In a story of this kind, it is the absent characters that must feel as vivid and credible as those we see in order to make sense of the obsession with them. The man here is still a little blurred by Episode 14, but Stevens has given the viewer just enough to recognise his behavioural traits and mode of operation that makes his effect on 1 and A believable. His casual treatment of 1 seems callous, even cruel especially when A adds her interpretation of his words and actions, helping the view to build a picture of a man who refuses to commit fully, runs a mile when his girlfriend says she loves him (Episode 10) and never sustains a relationship beyond 18-months. This is someone who likes to feel powerful and to have others envy him hence his insistence on how 1 should look and the bragging way in which he shows her off to A. He is, we note, indiscreet about their private relationship, talking openly about their sex life and 1’s personality flaws which he uses as a means to control both women, making 1 think she has everything to lose while dangling the possibility of his dissatisfaction in front of A, flirtily indicating she is the perfect women instead. While half way though this series we don’t know so much as his name, what he looks like or any material detail of his life, we know he is a toxic presence and one that makes us fear for both 1 and A in the remaining editions.

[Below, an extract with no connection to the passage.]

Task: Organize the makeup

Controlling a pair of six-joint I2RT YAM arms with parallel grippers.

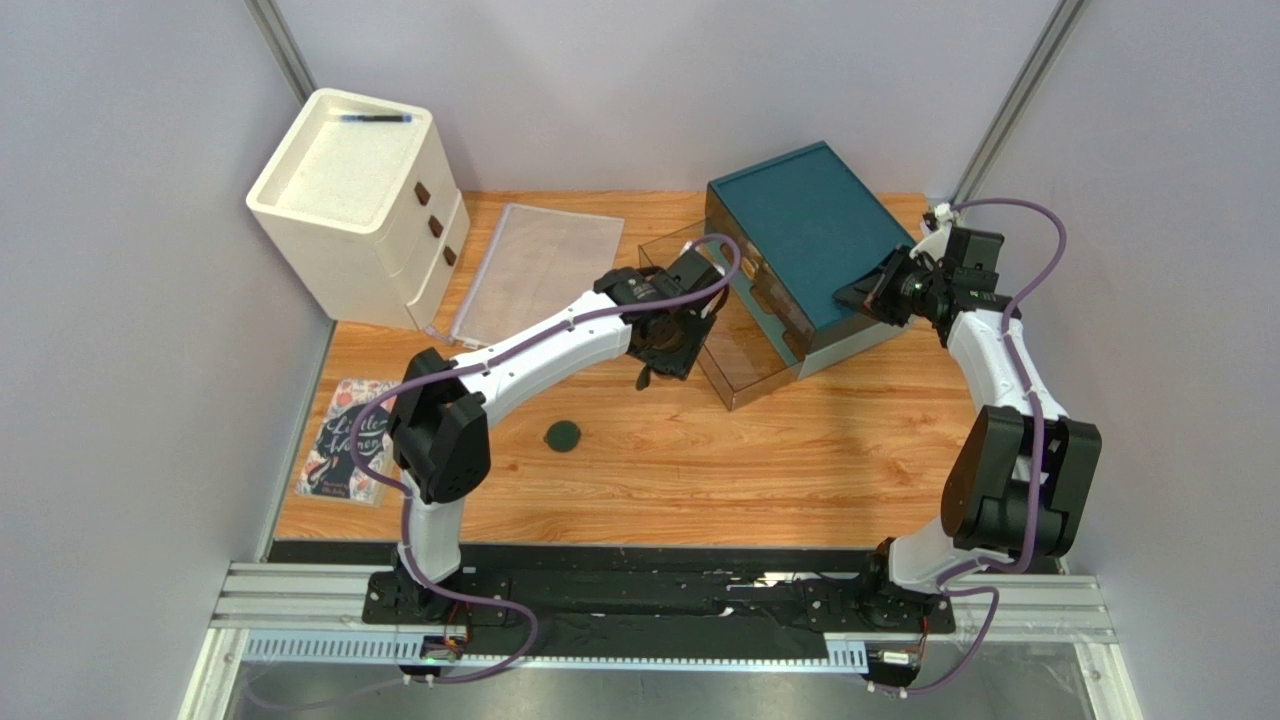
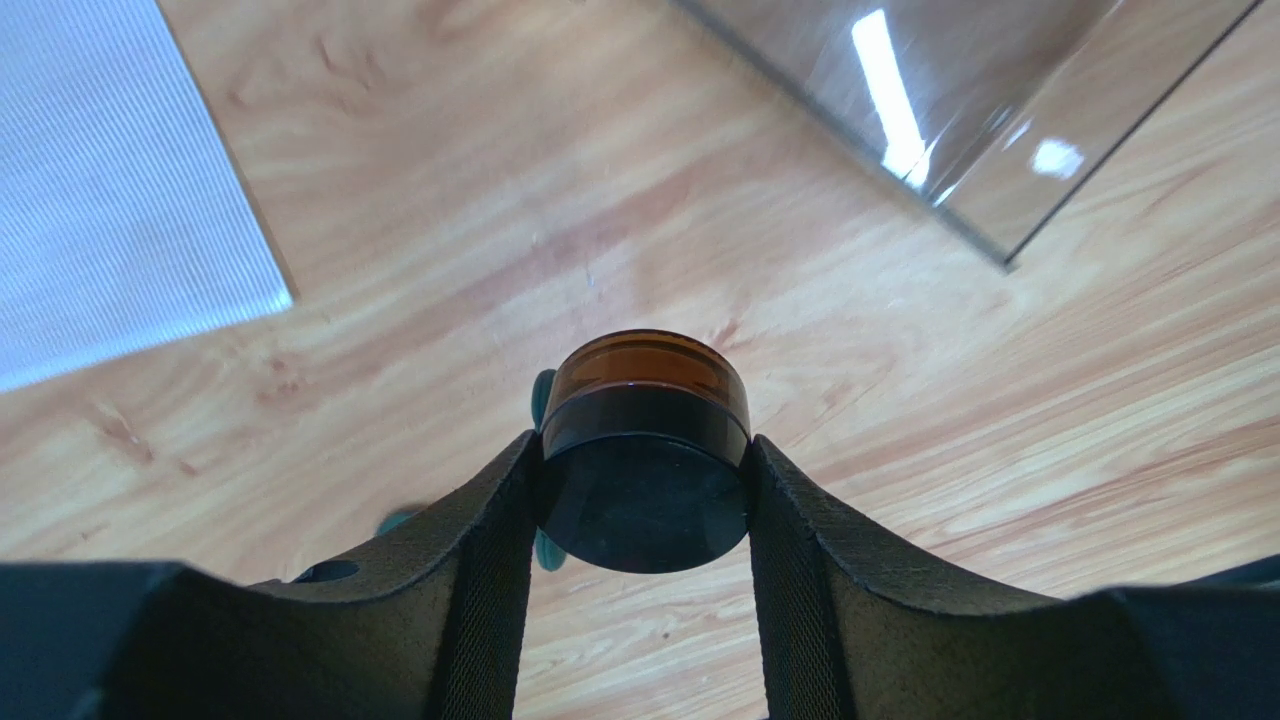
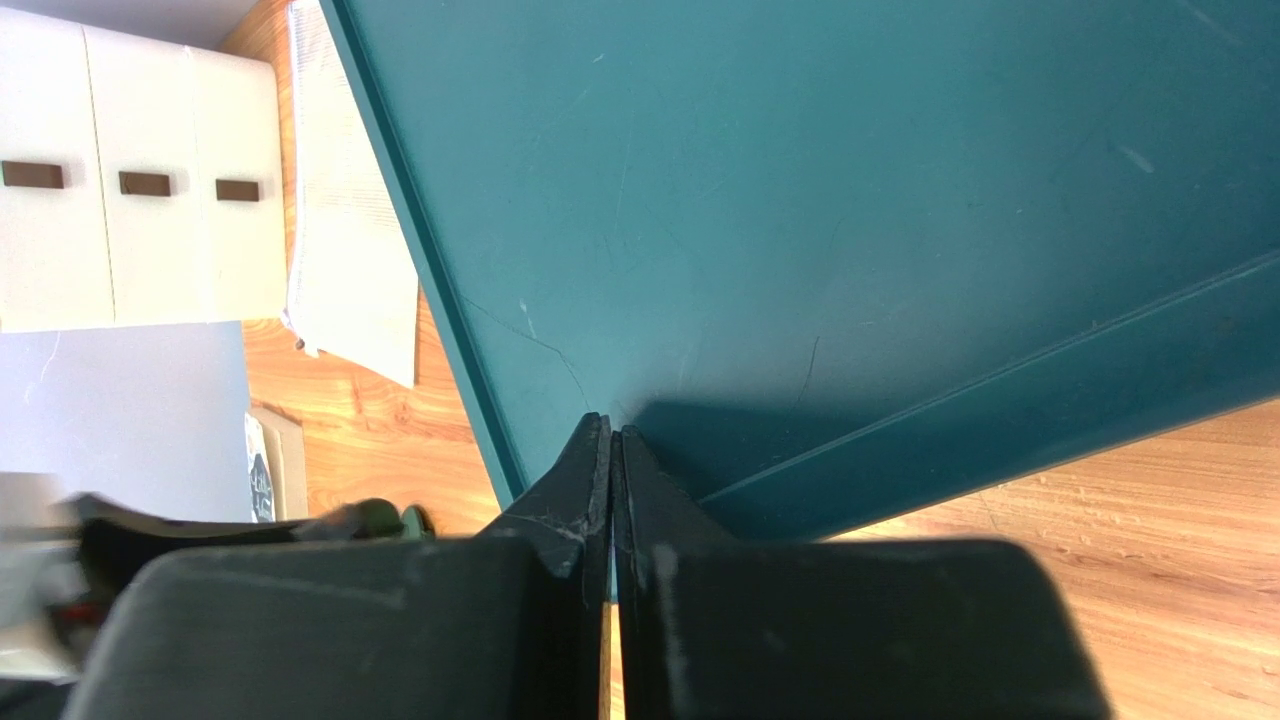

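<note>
My left gripper [image 1: 663, 342] is shut on a small round jar [image 2: 646, 503] with a black lid and an amber body, and holds it above the wooden table beside the clear box [image 1: 739, 342]. The fingers [image 2: 489, 555] press the lid from both sides. A dark green round puff [image 1: 565, 437] lies on the table in front of the left arm. My right gripper [image 1: 881, 294] is shut on the near edge of the teal lid [image 1: 807, 228] of that box; the wrist view shows the lid [image 3: 842, 225] filling the frame above the closed fingertips [image 3: 613, 438]. No tubes or bottles show.
A white drawer unit [image 1: 361, 203] stands at the back left, with a clear zip pouch [image 1: 538, 270] flat beside it. An illustrated book [image 1: 347, 438] lies at the table's left edge. The clear box's corner shows in the left wrist view [image 2: 977, 135].
</note>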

Both actors are providing immersive, gripping performances. You wonder, perhaps, if these characters are on opposite trajectories because there is something unresolved in A’s attitude to this man that goes beyond a simple friendship. Stevens is navigating this possibility really well, suggesting A is almost a stranger to herself, that her natural impulse to be kind to 1, knowing the man as she does and her to-camera outrage at his actions suggests a deeper hope than she may yet realise. Stevens gives A confidence, surety and balance, hinting that she would never let anyone treat her so badly yet leaves so many questions unanswered especially on why she has never challenged his behaviour directly. Where the rest of the series will take this character remains to be seen, but her (so far) stifled interior life has far more invested in this man then she knows or is prepared to admit.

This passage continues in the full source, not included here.